Pitcairn is a small volcanic island of just 1,120 acres, nearly all of it steeply inclined from the sea. Its surrounding cliffs are dramatic, reaching 500 to 800 feet on average with a high point of 1,100 feet. The interior is amazingly lush with wild tropical flowers, trees and fruits in profusion arrayed among lush valleys, soaring peaks and gentle hillsides. It may be the most idyllic spot I’ve ever seen and certainly worth a visit, but for the difficulty of getting there. Other than on private yachts, the only way to get there is aboard the freighters out of New Zealand that deliver supplies every three or four months. That is the only lifeline to the outside world. A few years ago a fine new phone system and internet connections were installed, and these have been a godsend for communications. The island and most families have their own web sites. Check them out.

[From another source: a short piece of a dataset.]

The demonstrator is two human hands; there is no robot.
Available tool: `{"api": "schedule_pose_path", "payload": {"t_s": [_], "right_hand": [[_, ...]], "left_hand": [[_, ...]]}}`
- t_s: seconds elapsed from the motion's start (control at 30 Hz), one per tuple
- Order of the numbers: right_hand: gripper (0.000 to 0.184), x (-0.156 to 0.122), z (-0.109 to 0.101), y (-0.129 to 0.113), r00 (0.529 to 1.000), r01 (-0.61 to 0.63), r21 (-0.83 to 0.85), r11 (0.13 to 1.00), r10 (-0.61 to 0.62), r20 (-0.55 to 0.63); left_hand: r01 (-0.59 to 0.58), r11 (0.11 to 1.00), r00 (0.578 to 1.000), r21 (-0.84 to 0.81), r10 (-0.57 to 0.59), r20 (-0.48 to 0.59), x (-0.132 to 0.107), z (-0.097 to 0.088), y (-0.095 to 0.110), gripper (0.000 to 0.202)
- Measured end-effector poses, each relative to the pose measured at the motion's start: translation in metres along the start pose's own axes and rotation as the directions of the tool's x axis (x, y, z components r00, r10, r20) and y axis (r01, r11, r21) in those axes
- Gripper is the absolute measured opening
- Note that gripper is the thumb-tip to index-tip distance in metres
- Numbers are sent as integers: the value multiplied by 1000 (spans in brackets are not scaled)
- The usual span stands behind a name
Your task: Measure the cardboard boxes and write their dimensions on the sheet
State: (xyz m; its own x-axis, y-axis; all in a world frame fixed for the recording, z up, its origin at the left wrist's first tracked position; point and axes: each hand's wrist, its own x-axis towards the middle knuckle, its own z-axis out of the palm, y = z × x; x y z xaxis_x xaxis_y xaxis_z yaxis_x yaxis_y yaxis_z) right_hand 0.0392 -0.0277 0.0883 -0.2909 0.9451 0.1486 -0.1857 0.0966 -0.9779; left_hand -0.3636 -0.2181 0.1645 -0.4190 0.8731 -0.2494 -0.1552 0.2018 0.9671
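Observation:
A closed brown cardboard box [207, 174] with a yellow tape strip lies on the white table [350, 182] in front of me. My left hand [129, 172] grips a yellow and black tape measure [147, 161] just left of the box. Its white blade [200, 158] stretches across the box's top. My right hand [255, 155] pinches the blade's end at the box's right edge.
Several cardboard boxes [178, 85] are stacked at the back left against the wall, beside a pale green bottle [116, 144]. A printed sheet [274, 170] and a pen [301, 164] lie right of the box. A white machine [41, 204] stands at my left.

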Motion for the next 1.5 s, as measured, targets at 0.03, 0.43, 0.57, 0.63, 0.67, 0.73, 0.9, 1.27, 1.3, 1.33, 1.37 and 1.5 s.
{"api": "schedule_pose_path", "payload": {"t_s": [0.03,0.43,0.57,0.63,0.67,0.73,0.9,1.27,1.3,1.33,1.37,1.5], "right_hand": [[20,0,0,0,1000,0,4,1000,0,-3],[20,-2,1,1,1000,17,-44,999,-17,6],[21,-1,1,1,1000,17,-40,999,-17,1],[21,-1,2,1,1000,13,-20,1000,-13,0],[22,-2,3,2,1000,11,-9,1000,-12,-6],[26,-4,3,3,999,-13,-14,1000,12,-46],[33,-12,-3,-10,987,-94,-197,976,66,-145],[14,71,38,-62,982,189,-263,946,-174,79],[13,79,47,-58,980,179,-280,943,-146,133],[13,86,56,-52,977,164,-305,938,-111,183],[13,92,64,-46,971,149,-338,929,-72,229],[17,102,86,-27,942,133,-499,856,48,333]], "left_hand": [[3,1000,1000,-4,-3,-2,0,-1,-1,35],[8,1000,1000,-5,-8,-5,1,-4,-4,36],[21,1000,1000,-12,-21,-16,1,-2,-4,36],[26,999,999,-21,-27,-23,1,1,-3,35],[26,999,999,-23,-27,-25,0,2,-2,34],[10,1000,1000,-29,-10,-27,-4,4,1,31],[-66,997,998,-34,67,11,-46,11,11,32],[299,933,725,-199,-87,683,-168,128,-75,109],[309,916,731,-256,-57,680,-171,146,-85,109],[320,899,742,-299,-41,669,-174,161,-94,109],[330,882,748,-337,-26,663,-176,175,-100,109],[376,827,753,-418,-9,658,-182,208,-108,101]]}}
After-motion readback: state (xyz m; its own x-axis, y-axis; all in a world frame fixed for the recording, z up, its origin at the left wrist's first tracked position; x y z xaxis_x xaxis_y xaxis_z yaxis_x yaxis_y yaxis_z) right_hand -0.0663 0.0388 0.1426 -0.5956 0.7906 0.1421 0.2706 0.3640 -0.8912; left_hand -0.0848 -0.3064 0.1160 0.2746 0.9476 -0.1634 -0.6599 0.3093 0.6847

The crew and I go ashore in the island’s 15-foot skiff, which delivers us through the surf to a stout concrete quay. There we are greeted by a goodly number of the island’s population. Brenda Christian, a direct descendant of Fletcher, and her husband Mike kindly take us on a whirlwind tour aboard their ATV’s, the principal means of transport. An intricate system of finely graded dirt roads laces through the island’s hills and valleys, making access to almost any point possible. We first visit the town hall, post office and museum, then travel around the island to the edge of various impressive cliffs, most about 500 to 800 feet high overlooking a ragged coast and booming surf. Brenda then takes us up to the highest point, at 1,100 feet, where the locals have a picnic area arranged on the very spot once occupied by a former U.S. Air Force missle tracking station. We stop by the home of Brenda and Mike, the new home of their 22-year old son Andrew, and the home of another Christian descendant from whom we buy logoed polo shirts, caps, and the inevitable tee shirt. Then it’s back to the landing and off we go loaded down with memorabilia. Next stop is the Gambier Islands, a part of French Polynesian, some 300 miles due west.